Exercise
Report back each line of the data that contains the word "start".

Provided entries
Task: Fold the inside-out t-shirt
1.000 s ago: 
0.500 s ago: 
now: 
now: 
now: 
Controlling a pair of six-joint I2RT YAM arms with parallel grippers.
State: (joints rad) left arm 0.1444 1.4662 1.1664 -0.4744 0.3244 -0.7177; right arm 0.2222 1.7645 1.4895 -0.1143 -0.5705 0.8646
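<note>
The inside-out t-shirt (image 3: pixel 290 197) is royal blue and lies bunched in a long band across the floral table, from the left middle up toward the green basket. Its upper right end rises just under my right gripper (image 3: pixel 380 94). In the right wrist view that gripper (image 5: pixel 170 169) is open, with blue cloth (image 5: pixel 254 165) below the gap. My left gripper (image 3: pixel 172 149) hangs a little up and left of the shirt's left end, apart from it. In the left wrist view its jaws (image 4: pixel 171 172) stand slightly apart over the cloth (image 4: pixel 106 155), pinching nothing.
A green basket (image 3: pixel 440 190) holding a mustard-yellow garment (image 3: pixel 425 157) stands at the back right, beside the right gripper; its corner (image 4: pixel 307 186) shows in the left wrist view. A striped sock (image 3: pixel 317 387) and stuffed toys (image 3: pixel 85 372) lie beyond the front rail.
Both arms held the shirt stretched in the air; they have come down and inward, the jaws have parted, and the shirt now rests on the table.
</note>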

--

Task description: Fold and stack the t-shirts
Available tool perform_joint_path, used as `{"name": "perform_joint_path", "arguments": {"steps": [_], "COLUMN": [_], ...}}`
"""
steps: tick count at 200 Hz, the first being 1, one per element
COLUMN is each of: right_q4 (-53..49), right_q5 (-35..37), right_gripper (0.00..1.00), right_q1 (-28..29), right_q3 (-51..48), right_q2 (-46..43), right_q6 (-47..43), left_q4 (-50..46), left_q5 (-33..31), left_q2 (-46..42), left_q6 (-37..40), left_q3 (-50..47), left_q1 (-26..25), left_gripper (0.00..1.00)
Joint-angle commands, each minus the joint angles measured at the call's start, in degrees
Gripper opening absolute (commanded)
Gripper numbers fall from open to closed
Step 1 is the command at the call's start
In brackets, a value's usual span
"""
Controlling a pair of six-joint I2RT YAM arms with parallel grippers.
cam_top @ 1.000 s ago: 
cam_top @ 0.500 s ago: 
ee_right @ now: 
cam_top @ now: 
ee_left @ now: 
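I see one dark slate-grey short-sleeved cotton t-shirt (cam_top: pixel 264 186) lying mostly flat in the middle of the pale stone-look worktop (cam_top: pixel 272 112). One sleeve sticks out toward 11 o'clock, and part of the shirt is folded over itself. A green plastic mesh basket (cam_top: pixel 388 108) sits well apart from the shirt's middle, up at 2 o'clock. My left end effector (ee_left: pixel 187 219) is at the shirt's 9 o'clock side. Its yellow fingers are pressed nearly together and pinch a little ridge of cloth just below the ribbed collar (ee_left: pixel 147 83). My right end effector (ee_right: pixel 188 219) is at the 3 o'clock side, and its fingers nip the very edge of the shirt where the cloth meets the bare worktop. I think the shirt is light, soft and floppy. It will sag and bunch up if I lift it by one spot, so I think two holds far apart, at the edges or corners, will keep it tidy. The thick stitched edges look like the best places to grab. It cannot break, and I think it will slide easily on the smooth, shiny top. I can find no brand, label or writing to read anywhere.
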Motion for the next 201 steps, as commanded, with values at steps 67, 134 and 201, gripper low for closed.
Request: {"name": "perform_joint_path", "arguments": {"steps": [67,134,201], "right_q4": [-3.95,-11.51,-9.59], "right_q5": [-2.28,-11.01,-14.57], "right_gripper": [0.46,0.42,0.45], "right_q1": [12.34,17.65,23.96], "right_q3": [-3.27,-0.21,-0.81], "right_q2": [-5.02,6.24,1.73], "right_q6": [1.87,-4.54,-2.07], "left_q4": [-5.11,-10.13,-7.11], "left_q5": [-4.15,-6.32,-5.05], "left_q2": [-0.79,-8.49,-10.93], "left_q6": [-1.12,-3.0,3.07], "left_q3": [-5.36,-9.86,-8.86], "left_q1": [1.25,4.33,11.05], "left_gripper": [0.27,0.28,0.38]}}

Result of the exercise
Joint-angle commands, each minus the joint angles measured at the call's start, in degrees
Step 1 is the command at the call's start

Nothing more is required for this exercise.